Eyes had been on Brussels where finance ministers of the eurozone states are trying to agree funding arrangements for the bailout for struggling economies, which many fear may not be enough to prevent a financial meltdown.

"The euro is a credible currency," Juncker said, while conceding, "I am not worried by the current exchange but by the speed at which the exchange rate deteriorated."

The euro edged up Tuesday and Asian markets rose on bargain hunting after hitting earlier lows due to news that a eurozone crisis meeting failed to reach a deal on a rescue fund.

"A resurgence in US trading after Tuesday's European close has locked in a positive start for the trading session today, with the heavyweight miners, banks and energy firms all making gains to lead indices higher," said City Index analyst Joshua Raymond.

Oil prices also bounced back from seven-month lows Tuesday as the euro strengthened against the dollar, traders said.

But fears of a contagion of the debt crisis undoubtedly still linger at markets.

"Trading continues to be choppy and this means that there remains a question mark over whether index gains can garner momentum," Raymond said.

Meanwhile, a chief economist of Germany's biggest bank warned Tuesday that the European Central Bank (ECB) risks turning into a "bad bank" if it keeps buying government bonds from the heavily-indebted eurozone countries.

"Markets fear that the ECB will be used as a spill basin ... because some countries that have issued bonds bought by the ECB could default on their debt despite the support they have received."

Meanwhile, upon receipt of a 14.5-billion-euro slice of EU loan support, Greece also pledged its ability to repay the debt it badly needs one day prior to a debt deadline.

"We are not begging for alms," Prime Minister George Papandreou said. "We are ask-ing for loans which will be repaid at high interest.

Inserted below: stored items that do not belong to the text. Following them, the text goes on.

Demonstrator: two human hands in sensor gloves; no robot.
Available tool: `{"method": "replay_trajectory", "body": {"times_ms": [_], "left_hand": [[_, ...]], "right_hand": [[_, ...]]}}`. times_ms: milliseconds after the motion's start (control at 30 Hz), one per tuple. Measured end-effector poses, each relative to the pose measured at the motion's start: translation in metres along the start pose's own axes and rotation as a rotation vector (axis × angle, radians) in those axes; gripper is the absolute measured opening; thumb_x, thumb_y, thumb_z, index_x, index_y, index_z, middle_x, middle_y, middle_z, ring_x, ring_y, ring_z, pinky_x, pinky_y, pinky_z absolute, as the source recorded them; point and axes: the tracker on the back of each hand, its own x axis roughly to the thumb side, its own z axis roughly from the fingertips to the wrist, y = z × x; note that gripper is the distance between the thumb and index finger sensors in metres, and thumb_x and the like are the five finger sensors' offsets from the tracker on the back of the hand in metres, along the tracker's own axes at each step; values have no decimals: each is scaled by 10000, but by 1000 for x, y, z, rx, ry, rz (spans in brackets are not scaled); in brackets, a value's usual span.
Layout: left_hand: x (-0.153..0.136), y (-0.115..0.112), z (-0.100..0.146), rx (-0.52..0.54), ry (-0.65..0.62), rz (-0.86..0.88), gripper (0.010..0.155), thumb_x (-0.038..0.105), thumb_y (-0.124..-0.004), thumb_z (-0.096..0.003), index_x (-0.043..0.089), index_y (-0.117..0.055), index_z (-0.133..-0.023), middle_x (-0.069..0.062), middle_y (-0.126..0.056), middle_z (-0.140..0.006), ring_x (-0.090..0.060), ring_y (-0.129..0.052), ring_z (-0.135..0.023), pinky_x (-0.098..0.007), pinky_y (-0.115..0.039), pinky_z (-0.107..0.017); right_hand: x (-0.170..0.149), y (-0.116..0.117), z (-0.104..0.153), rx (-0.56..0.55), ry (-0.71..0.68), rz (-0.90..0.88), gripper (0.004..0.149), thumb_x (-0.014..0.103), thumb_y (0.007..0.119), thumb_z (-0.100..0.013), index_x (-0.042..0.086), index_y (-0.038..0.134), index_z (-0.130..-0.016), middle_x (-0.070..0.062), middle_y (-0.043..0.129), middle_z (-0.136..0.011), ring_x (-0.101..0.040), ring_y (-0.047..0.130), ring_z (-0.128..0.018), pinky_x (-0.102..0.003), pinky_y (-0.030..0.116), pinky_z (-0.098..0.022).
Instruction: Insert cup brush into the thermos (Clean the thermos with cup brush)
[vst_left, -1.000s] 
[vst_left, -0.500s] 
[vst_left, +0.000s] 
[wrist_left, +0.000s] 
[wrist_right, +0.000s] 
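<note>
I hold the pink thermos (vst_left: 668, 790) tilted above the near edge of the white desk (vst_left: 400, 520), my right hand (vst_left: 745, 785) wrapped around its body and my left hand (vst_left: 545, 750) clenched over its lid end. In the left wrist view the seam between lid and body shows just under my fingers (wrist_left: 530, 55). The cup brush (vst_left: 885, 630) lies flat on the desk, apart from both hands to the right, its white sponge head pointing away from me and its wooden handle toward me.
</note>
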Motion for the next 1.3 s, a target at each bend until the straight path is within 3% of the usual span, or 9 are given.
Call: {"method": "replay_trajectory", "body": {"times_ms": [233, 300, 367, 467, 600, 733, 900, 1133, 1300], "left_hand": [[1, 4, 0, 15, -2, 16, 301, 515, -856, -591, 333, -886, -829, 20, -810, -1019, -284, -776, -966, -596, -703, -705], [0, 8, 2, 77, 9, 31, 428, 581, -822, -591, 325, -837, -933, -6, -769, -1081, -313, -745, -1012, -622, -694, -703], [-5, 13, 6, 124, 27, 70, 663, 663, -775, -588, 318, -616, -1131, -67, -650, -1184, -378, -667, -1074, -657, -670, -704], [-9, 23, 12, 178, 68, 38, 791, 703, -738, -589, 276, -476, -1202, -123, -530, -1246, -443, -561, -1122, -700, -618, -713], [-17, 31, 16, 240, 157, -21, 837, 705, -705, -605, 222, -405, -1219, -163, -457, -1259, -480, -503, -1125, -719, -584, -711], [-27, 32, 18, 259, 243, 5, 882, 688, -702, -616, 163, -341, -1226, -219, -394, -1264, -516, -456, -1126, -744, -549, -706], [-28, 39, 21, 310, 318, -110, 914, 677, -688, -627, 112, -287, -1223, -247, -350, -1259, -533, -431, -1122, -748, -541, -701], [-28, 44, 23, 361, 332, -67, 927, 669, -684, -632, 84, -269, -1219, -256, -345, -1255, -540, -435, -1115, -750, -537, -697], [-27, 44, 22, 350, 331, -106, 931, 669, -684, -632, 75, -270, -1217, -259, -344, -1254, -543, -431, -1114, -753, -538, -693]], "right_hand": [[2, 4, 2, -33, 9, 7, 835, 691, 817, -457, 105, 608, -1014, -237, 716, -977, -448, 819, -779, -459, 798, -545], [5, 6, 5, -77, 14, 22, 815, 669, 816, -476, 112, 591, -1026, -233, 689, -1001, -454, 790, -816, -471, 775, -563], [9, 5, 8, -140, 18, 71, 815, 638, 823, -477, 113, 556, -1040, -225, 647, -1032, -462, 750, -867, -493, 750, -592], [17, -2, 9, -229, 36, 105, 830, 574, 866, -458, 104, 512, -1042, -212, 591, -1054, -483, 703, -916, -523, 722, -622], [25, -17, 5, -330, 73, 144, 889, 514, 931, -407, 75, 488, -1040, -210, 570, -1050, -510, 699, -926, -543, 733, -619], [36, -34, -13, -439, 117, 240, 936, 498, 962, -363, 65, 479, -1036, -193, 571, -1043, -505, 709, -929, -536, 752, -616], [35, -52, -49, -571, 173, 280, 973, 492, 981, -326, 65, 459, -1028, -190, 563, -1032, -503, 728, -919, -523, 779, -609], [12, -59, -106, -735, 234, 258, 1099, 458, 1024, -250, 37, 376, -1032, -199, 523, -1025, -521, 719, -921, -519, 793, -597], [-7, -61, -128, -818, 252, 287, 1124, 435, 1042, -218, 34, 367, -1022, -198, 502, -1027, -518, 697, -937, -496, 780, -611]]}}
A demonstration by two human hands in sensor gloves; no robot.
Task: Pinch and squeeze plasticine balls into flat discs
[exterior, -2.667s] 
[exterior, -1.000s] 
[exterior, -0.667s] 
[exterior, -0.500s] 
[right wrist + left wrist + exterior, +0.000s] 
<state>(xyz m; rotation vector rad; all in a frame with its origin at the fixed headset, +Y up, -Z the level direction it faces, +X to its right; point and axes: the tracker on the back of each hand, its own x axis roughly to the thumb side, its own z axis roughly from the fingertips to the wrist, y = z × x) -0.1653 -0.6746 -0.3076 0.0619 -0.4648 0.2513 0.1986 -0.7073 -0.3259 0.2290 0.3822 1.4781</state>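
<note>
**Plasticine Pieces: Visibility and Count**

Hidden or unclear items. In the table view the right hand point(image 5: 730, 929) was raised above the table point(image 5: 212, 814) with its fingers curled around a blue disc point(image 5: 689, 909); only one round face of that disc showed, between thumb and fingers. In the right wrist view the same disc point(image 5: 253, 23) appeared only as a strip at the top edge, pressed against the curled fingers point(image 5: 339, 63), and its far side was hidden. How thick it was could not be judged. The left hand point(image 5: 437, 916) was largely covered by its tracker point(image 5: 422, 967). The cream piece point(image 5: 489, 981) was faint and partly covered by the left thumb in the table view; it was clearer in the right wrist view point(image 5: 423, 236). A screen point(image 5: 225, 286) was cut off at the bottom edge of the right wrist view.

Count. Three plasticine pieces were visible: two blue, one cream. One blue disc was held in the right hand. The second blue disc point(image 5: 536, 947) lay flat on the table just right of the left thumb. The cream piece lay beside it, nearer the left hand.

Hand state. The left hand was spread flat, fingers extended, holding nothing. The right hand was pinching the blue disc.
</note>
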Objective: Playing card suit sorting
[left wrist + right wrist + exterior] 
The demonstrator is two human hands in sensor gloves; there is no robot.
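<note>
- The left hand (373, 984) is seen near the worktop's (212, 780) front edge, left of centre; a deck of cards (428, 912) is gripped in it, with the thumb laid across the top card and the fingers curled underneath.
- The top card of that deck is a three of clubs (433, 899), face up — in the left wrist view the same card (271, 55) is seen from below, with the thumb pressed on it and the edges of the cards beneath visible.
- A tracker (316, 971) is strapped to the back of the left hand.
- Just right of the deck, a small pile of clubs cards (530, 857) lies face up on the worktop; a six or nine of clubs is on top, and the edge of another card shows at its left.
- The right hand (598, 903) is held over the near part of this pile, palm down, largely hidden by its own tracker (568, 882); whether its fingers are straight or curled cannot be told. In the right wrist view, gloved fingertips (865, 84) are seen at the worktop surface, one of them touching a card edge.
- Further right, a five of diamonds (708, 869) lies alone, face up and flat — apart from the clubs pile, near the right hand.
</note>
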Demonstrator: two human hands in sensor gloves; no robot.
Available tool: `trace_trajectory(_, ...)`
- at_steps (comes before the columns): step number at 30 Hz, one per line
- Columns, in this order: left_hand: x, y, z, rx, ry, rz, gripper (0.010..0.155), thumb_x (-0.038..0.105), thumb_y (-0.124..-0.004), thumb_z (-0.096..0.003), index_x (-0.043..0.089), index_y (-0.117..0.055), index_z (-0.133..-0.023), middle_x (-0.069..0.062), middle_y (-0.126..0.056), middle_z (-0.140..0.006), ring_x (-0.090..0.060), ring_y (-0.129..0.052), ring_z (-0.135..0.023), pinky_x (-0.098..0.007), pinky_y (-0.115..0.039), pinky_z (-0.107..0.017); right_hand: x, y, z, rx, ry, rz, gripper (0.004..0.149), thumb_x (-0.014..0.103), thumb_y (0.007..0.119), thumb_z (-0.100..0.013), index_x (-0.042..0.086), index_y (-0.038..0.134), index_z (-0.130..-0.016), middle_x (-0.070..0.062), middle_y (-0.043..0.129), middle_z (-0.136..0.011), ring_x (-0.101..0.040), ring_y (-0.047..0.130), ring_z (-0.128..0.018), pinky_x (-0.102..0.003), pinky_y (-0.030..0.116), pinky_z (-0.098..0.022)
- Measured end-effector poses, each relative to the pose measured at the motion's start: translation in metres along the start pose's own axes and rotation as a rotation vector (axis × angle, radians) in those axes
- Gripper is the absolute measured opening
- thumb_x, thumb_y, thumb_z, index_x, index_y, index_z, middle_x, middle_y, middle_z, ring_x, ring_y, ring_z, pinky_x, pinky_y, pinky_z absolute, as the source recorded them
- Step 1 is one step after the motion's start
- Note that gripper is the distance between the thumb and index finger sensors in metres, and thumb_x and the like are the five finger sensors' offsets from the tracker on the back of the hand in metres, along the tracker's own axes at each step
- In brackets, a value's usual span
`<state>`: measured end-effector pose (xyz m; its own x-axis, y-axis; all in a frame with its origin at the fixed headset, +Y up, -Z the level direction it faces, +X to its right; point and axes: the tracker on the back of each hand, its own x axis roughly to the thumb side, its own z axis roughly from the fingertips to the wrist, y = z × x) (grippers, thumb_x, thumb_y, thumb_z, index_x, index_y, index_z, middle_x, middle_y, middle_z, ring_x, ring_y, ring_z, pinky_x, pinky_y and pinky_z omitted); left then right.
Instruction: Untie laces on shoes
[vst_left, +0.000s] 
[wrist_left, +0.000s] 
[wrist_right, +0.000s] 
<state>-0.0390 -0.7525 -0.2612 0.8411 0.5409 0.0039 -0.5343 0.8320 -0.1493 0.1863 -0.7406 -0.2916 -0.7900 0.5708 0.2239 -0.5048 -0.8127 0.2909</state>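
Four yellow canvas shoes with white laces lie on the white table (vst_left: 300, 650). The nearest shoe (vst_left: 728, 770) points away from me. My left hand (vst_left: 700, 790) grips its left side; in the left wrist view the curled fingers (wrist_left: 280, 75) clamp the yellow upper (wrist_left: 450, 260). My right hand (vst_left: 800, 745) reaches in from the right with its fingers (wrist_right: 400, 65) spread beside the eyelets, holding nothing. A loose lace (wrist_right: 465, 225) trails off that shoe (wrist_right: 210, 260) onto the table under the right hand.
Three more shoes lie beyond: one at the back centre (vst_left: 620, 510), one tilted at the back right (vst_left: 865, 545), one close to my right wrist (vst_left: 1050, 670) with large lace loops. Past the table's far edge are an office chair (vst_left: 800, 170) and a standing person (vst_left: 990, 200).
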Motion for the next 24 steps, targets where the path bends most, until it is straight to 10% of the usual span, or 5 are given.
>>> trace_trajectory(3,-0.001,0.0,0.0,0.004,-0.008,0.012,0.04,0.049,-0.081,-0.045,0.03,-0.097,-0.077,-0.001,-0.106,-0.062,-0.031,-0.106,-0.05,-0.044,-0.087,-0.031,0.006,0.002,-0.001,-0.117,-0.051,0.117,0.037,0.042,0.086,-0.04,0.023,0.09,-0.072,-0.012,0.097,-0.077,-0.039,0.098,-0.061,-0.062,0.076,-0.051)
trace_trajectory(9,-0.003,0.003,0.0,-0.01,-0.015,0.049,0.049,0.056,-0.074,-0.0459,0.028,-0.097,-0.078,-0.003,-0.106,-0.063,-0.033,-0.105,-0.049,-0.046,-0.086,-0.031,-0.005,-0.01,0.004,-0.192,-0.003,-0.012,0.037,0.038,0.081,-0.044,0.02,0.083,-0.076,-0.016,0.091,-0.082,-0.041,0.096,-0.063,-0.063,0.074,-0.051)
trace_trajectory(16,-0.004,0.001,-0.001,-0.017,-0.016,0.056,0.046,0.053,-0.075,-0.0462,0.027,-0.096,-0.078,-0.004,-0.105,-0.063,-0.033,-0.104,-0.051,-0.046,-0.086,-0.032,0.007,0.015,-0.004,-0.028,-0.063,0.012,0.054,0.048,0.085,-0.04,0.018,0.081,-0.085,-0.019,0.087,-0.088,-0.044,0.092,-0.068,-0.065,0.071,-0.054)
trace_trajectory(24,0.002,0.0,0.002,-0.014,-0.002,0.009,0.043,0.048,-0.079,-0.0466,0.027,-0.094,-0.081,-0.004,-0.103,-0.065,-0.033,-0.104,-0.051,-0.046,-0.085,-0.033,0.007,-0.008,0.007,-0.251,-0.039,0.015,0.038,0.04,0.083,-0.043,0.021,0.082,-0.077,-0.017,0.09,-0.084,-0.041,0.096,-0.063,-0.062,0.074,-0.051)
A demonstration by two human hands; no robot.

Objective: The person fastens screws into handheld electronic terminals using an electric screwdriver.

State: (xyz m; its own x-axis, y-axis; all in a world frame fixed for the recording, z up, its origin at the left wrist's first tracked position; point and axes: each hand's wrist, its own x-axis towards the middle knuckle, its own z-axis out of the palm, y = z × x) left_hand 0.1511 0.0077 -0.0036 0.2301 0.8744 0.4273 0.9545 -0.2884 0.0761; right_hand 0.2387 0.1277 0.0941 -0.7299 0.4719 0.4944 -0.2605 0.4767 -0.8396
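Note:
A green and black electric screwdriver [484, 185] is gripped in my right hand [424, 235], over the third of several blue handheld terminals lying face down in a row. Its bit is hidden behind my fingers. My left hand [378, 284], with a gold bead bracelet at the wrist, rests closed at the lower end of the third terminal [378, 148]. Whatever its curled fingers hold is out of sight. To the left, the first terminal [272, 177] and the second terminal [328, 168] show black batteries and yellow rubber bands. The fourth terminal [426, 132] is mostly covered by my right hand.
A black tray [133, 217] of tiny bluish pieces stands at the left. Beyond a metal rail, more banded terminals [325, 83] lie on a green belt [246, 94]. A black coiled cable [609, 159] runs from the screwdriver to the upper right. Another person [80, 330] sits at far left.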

Greece constitutes a good investment, of this I am certain."

However, the much depreciated currency is also a boon for the region to some extent.

Figures showed Tuesday the eurozone's trade surplus with the rest of the world soared to 4.5 billion euros ($5.5 billion) in March, boosted by the single currency's weakness.

"The fact that the euro today is not as strong is a real advantage for exports," said France's minister Patrick Devedjian in an interview with French radio, "this is not a tragedy."